2.12 De wrakingskamer ziet in het voorgaande geen grond voor gerechtvaardigde twijfel aan de onpartijdigheid van de tuchtrechters ten aanzien van de behandeling van de door verzoeker ingediende klacht. Zoals in het verweerschrift door de tuchtrechters genoegzaam is aangevoerd, zijn zij verzoeker ter wille geweest door de behandeling van zijn zaak, op zijn verzoek, met een half uur uit te stellen. Niet valt in te zien dat, en hoe de omstandigheid dat de tuchtrechters de zaak daarna hebben behandeld buiten de aanwezigheid van verzoeker naar aanleiding van diens bericht van 15:36 uur dat hij het niet meer ging redden om aanwezig te zijn, een objectief gerechtvaardigde vrees voor partijdigheid van de tuchtrechters zou (kunnen) opleveren. Dat verzoeker telefonisch kon worden gehoord en dat de raad hier ook mee bekend was, zoals verzoeker heeft aangevoerd, maakt dat niet anders. Verzoeker heeft daar blijkens het dossier ook niet om gevraagd. Bij de aanvang van de zitting wist de raad niet anders dan dat hij niet meer bij de behandeling van de tuchtklacht aanwezig kon zijn, waarvoor verzoeker zijn excuses aanbood. Evenmin kan op grond van de overgelegde correspondentie worden vastgesteld dat verzoeker tijdig op andere wijze heeft geprobeerd de griffie van de raad te bereiken of heeft laten weten dat hij gehoord wilde worden, dan wel (tussentijds) nader te informeren over de voortgang van de zitting in Utrecht. Zijn e-mail van 24 juni 2024 om 16.06 uur was daartoe te laat. De zitting had toen immers al plaatsgevonden.

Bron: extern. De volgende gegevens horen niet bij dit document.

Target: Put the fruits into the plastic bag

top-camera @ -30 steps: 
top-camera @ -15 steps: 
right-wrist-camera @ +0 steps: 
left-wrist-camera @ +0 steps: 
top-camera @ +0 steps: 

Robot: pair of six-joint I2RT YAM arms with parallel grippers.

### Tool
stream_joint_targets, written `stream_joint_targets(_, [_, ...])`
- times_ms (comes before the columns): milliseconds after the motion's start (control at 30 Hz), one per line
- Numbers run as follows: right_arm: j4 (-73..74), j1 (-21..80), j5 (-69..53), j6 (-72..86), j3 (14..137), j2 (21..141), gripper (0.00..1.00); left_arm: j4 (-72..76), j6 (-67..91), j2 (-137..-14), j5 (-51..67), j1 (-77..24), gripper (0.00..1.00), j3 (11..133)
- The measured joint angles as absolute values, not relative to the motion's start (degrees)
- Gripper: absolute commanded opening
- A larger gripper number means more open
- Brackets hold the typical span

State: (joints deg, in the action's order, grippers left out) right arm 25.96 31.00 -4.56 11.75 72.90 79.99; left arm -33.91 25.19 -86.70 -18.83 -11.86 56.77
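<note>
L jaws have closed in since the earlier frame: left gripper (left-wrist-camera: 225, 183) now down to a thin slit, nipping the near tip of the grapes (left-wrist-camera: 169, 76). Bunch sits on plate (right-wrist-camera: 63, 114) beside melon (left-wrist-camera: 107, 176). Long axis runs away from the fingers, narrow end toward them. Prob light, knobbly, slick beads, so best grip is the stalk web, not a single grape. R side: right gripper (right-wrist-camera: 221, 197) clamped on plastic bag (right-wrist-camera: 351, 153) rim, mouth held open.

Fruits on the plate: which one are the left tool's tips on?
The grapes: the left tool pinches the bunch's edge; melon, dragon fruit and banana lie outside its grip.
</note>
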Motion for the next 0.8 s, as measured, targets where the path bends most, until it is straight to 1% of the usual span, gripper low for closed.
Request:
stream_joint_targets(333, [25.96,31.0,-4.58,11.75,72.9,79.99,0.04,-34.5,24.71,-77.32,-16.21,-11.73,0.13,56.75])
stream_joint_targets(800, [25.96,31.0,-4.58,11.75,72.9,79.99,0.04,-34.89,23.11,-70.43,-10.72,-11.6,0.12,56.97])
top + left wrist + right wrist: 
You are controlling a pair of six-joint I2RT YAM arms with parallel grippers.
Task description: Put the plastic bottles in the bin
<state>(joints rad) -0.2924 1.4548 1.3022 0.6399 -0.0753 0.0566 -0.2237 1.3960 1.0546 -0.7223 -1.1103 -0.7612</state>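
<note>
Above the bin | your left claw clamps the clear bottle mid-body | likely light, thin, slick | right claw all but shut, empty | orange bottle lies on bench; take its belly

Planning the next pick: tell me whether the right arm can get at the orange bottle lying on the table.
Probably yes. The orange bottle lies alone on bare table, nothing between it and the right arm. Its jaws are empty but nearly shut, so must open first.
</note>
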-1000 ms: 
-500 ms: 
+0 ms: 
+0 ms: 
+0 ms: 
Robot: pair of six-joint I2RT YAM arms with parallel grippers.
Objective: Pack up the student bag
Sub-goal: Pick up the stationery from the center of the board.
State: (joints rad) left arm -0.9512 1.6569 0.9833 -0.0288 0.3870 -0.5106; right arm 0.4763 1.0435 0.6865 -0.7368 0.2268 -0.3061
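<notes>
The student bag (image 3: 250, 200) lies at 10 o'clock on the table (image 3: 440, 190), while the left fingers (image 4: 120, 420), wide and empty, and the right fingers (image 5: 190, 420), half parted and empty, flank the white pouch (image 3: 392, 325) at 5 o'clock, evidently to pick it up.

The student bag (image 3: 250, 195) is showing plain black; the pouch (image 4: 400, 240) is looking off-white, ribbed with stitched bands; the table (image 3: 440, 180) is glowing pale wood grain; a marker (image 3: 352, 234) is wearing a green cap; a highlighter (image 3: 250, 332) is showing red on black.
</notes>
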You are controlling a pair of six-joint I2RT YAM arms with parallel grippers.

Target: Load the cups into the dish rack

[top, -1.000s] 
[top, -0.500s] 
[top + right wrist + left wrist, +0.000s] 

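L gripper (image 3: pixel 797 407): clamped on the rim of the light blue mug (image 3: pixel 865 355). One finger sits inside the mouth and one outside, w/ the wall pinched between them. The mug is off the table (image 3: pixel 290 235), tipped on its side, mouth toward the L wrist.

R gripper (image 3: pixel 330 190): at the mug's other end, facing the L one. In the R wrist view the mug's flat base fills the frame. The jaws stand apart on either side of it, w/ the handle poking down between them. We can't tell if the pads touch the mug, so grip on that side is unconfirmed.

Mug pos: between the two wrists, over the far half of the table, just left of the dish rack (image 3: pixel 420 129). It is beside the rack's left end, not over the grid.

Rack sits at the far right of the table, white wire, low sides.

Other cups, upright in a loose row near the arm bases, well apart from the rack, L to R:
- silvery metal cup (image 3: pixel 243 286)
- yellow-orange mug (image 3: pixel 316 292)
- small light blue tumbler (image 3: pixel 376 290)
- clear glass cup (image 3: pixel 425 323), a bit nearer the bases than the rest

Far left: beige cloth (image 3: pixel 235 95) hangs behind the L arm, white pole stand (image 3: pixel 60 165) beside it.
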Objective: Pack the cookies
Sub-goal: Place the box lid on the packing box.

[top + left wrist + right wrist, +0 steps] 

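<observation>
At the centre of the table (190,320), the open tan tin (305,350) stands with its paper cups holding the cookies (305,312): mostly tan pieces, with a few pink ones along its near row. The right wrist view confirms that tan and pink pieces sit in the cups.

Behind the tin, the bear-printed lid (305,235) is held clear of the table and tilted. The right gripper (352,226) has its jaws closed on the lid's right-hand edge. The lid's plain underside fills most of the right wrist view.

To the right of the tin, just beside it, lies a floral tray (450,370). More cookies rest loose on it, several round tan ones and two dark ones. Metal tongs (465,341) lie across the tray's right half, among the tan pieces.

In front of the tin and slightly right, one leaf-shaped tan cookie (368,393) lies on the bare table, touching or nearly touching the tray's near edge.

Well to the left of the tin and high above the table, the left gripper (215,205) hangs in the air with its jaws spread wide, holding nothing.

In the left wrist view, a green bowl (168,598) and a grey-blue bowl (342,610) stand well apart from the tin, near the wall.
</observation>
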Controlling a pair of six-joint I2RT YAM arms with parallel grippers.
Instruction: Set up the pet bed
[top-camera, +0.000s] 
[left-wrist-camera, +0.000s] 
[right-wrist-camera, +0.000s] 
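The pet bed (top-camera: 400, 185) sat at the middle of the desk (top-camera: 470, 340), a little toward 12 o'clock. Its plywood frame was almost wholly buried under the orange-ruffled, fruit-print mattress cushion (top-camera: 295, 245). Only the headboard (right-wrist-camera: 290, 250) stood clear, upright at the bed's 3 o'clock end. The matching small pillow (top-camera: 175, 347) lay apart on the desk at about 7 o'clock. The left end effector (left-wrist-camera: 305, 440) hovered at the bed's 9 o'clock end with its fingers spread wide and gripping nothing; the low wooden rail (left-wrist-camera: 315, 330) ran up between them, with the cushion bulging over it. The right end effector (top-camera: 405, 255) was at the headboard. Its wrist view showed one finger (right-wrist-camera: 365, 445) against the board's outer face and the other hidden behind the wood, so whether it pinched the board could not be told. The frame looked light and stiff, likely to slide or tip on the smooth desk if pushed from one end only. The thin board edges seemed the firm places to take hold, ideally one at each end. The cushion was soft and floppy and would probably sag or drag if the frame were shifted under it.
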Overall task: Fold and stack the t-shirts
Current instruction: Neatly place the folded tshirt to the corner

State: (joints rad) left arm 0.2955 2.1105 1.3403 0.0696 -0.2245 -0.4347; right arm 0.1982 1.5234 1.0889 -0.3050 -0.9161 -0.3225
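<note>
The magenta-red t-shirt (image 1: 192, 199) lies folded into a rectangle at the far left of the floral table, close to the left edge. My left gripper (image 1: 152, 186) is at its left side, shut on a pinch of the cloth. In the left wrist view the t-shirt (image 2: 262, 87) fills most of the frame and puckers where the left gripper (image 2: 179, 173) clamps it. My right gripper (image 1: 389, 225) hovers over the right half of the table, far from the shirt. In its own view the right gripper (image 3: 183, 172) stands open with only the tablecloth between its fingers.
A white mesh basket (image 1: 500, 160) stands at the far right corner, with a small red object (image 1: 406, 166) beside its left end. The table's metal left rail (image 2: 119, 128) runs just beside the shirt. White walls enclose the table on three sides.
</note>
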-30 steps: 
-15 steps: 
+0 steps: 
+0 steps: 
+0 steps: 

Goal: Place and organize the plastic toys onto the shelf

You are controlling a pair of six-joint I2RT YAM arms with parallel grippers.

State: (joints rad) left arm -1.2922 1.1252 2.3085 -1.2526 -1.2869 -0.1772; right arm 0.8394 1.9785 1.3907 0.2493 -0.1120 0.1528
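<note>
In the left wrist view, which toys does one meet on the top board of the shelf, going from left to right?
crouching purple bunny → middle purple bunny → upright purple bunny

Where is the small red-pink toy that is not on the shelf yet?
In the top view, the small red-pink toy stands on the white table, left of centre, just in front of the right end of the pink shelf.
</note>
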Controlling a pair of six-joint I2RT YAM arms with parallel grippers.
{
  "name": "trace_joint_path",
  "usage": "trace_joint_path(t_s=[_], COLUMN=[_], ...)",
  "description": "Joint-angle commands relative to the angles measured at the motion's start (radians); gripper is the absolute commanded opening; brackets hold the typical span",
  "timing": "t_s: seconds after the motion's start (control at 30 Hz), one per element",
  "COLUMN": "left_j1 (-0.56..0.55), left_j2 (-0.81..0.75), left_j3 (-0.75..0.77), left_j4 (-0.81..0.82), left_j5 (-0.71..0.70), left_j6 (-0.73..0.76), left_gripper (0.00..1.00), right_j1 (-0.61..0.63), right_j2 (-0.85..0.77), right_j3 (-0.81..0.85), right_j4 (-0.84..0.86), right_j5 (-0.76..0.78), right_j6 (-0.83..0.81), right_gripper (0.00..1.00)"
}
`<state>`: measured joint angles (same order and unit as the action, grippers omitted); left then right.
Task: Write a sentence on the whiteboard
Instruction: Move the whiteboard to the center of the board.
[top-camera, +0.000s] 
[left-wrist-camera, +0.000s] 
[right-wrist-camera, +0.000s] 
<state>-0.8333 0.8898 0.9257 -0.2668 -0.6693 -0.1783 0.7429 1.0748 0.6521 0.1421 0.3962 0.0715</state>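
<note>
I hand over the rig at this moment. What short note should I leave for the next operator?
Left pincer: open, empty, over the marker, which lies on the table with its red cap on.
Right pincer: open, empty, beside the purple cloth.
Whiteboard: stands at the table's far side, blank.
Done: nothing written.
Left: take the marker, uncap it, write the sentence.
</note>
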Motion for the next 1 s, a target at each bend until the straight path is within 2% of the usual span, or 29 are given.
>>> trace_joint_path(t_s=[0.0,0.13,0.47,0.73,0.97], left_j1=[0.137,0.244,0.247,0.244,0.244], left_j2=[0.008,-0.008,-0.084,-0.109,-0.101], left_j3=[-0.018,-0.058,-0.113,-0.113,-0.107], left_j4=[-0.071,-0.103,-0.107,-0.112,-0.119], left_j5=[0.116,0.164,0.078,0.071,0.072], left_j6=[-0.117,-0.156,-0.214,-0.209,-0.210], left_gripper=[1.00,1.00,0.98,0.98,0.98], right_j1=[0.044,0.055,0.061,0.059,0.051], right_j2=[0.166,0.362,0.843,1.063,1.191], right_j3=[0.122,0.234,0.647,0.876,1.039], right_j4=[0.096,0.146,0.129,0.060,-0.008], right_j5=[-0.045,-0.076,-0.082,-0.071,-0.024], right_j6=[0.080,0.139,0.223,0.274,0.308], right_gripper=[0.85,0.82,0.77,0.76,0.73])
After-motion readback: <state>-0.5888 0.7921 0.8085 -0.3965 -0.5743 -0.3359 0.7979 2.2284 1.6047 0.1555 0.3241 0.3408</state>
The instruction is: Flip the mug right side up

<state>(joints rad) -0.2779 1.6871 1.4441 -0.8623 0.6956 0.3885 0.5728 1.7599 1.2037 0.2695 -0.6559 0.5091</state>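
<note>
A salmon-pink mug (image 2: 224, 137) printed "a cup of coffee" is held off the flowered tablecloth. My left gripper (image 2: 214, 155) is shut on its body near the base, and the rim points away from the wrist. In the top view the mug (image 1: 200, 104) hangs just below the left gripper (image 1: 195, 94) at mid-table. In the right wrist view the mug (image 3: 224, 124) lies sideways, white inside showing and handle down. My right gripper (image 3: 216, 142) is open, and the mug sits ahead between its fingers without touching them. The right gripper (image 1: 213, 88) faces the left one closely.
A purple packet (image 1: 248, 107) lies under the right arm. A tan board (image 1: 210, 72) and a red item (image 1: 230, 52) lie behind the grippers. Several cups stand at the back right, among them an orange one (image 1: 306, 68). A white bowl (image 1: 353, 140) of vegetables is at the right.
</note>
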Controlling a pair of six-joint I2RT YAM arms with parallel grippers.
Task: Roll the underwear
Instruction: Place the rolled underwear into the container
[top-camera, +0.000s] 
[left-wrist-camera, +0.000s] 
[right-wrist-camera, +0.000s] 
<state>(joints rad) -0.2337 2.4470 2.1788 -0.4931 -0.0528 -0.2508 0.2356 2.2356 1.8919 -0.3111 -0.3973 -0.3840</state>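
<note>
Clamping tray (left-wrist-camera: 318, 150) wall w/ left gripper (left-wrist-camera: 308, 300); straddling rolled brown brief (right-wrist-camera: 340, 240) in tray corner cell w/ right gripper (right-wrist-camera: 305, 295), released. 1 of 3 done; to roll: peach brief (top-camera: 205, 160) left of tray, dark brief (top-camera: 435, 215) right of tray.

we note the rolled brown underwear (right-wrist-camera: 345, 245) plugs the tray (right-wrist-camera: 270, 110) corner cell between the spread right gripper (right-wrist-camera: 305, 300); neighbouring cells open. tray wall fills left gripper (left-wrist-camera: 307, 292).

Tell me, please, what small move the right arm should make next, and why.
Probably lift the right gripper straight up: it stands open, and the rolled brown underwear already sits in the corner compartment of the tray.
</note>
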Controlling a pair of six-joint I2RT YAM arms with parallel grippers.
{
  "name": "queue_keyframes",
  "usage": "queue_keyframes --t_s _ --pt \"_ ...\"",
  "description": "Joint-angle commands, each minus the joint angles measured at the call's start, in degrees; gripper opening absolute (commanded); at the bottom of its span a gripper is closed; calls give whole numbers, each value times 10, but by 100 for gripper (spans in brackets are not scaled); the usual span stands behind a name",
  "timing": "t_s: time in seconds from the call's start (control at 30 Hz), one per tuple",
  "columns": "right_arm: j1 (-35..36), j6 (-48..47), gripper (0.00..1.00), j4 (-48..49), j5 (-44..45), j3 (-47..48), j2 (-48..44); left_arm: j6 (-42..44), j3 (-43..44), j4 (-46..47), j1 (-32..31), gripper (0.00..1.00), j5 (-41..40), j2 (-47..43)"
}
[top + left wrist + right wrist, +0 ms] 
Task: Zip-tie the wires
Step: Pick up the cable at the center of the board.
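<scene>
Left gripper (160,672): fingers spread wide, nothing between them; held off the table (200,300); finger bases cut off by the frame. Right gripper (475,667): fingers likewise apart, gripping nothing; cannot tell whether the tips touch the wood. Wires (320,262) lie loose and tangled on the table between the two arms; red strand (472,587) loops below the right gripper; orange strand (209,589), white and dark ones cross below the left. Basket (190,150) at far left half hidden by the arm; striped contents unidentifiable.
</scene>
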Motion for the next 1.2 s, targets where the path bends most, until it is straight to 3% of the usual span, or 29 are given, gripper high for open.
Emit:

2.13 Het wrakingsverzoek bevat verder ook geen feiten of omstandigheden die erop wijzen dat de rechterlijke onpartijdigheid van de tuchtrechters schade zou kunnen lijden. Naar het oordeel van de wrakingskamer geven de door verzoeker genoemde omstandigheden dan ook geen (objectieve) grond voor vrees tot vooringenomenheid.
2.14 Het verzoek is gelet op het voorgaande kennelijk ongegrond.
2.15 De wrakingskamer zal, gelet op artikel 4 van het Wrakingsprotocol raden van discipline, het verzoek zonder behandeling ter zitting afwijzen.


BESLISSING
De wrakingskamer:
- verklaart het verzoek kennelijk ongegrond;
- bepaalt dat de behandeling van de klachtzaak 24-123/DH/RO/D zal worden hervat in de stand waarin het zich bevond op het moment dat het wrakingsverzoek werd ingediend;


Aldus beslist door mr. M.V. Ulrici, voorzitter, mrs. N. Damen en D.V.A. Brouwer, leden, bijgestaan door mr. E.E. Wouters, griffier en in het openbaar uitgesproken op 22 juli 2024.